- [Task to complete]:
Retype the listing below exactly, pictures removed.

- [Information provided]:

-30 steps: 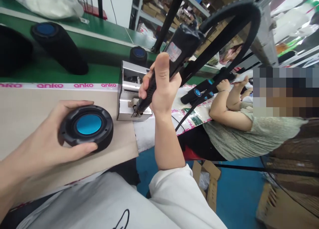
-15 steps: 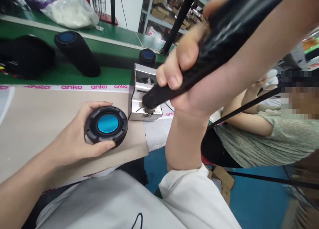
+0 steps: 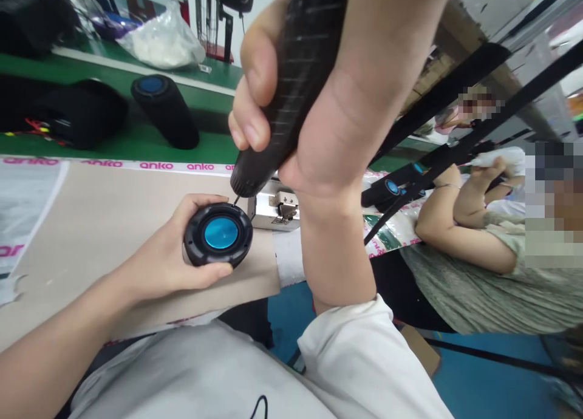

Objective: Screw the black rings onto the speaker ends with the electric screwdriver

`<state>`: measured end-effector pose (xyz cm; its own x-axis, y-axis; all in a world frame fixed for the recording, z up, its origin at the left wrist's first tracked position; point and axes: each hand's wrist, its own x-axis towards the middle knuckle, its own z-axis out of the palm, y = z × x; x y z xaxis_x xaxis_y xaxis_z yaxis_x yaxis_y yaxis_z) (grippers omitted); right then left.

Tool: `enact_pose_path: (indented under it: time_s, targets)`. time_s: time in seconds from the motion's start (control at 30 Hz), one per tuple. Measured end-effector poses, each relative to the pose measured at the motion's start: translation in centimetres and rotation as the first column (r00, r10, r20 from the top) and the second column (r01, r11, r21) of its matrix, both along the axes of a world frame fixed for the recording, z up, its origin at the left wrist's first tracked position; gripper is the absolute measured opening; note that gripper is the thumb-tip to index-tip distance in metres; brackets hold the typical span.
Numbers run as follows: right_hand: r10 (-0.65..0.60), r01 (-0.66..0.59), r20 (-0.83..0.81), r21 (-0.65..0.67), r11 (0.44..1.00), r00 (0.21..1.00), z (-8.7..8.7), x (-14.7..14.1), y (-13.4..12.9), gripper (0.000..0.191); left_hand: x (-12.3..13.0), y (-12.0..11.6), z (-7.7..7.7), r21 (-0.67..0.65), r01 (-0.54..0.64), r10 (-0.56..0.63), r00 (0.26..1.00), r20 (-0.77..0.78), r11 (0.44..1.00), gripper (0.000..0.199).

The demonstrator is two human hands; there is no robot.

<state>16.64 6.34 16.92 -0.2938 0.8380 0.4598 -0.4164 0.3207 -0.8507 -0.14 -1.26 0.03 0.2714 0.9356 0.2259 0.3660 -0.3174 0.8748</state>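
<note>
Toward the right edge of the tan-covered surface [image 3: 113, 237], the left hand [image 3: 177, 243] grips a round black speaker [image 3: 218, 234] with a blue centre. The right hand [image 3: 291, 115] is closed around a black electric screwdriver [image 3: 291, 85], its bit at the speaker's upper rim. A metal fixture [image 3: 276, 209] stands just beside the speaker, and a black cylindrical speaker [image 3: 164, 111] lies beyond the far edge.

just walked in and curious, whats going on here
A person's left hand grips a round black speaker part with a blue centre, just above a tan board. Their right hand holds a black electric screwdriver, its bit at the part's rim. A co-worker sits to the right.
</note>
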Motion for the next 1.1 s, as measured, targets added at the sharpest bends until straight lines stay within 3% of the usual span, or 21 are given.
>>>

- [The answer]:
-30 steps: 
-15 steps: 
+0 steps: 

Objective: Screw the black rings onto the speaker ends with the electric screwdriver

`<state>`: measured end-effector pose (xyz cm; its own x-axis, y-axis; all in a world frame fixed for the recording, z up, its origin at the left wrist's first tracked position; point and axes: each hand's wrist, its own x-axis towards the middle knuckle, its own z-axis out of the palm, y = z × x; x y z xaxis_x xaxis_y xaxis_z yaxis_x yaxis_y yaxis_z) (grippers omitted); right then left.

Tool: `enact_pose_path: (indented under it: time_s, targets)`. time_s: time in seconds from the motion's start (control at 30 Hz), one per tuple. Measured end-effector poses, each relative to the pose measured at the motion's start: translation in centimetres and rotation as the first column (r00, r10, r20 from the top) and the second column (r01, r11, r21) of its matrix, both along the axes of a world frame fixed for the recording, z up, its origin at the left wrist's first tracked position; gripper is the absolute measured opening; note that gripper is the thumb-tip to index-tip distance in metres; brackets hold the typical span.
Numbers run as follows: right_hand: r10 (-0.65..0.60), r01 (-0.66..0.59), r20 (-0.83..0.81), r21 (-0.65..0.67), r11 (0.44..1.00), r00 (0.21..1.00), z (-8.7..8.7), x (-14.7..14.1), y (-13.4..12.9), gripper (0.000..0.191); left_hand: x (-12.3..13.0), y (-12.0..11.6), z (-7.7..7.7), r21 (-0.67..0.65), r01 (-0.54..0.64), r10 (-0.56..0.63), r00 (0.26..1.00), r20 (-0.77..0.78), r11 (0.44..1.00), gripper (0.000..0.199).

The demonstrator is two human hands; there is no robot.

<state>16.64 6.34 16.92 -0.2938 0.8380 0.4598 -0.4164 0.3207 -0.8507 -0.14 -1.26 0.03 0.2714 0.9356 0.2259 0.3660 -0.3174 0.8748</state>
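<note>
Toward the right edge of the tan-covered surface [image 3: 113, 237], the left hand [image 3: 177, 243] grips a round black speaker [image 3: 218, 234] with a blue centre. The right hand [image 3: 291, 115] is closed around a black electric screwdriver [image 3: 291, 85], its bit at the speaker's upper rim. A metal fixture [image 3: 276, 209] stands just beside the speaker, and a black cylindrical speaker [image 3: 164, 111] lies beyond the far edge.

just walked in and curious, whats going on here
A person's left hand grips a round black speaker part with a blue centre, just above a tan board. Their right hand holds a black electric screwdriver, its bit at the part's rim. A co-worker sits to the right.
</note>
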Motion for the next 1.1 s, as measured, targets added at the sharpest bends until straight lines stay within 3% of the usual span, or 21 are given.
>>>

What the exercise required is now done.